Первыми в число неудачников попали торгашка Нина и старенькая интеллигентная Вера Семёновна, которым ничего не оставалось, как только безучастно слушать окружающий  галдеж.
Молоденькие девушки-танцовщицы скромно сидели в углу и подавали голос,  только если их о чём-то спрашивали. Их наставница Кира, напротив, темпераментно наседала на Пенькова, пытаясь выбить для поездки четыре танцевальных пары вместо трёх.
– Побойтесь бога, Фёдор Гаврилович, фестиваль-то танцевальный! Хотите позора на всю Европу?
Пеньков стоял насмерть: нужно было оставить резерв для хора и оркестра.
– Списочная численность ансамбля – более пятидесяти человек, а отобрать нужно  только тридцать пять, мы еле уговорили организатора! – перекрикивая народ, пыталась объяснить положение дел Тамара Сергеевна. – Владимир Семёнович был в шоке даже от этого количества, слишком большая группа получается.
В разгар дебатов в комнату ввалился шумный, нескладный, как орангутанг, солист  хора соседней птицефабрики.
– Привет, Иван, ты уже в списке, –  громко крикнул Пеньков, давая понять, что мнение остальных артистов его не волнует. 
Иван плюхнулся на стул и, бросая самоуверенные взгляды в сторону симпатичных хористок, загудел о каких-то своих делах, заглушая голос Тамары Сергеевны.
– Во, глянь, Оль, дружка своего тащит, чтобы было с кем пить, – кивая на Пенькова, доверительно зашептала своей соседке кассир ансамбля Лида. – А что ему стесняться? В очередной раз продемонстрировал всем свою власть.
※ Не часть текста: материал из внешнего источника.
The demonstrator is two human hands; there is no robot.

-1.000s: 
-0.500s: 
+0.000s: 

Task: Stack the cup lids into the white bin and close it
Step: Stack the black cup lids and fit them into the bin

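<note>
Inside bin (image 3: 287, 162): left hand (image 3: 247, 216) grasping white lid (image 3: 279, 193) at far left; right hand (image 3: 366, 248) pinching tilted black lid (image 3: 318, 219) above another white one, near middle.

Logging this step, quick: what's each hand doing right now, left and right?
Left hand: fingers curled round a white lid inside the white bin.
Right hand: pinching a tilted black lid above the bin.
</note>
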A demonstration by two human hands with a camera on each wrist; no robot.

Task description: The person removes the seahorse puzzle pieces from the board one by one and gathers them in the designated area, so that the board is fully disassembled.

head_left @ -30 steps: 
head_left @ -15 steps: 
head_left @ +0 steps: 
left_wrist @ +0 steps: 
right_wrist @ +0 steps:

Сидящая рядом хористка была занята личными переживаниями и пропустила слова подруги мимо ушей. Ольга с детства дружила с музыкой, давно мечтала заняться любимым увлечением, но маленькие дети и успешная карьера отнимали все силы. Год назад по настоянию мужа, уставшего от неустроенного быта, уволилась с престижного места. Появилось время для репетиций.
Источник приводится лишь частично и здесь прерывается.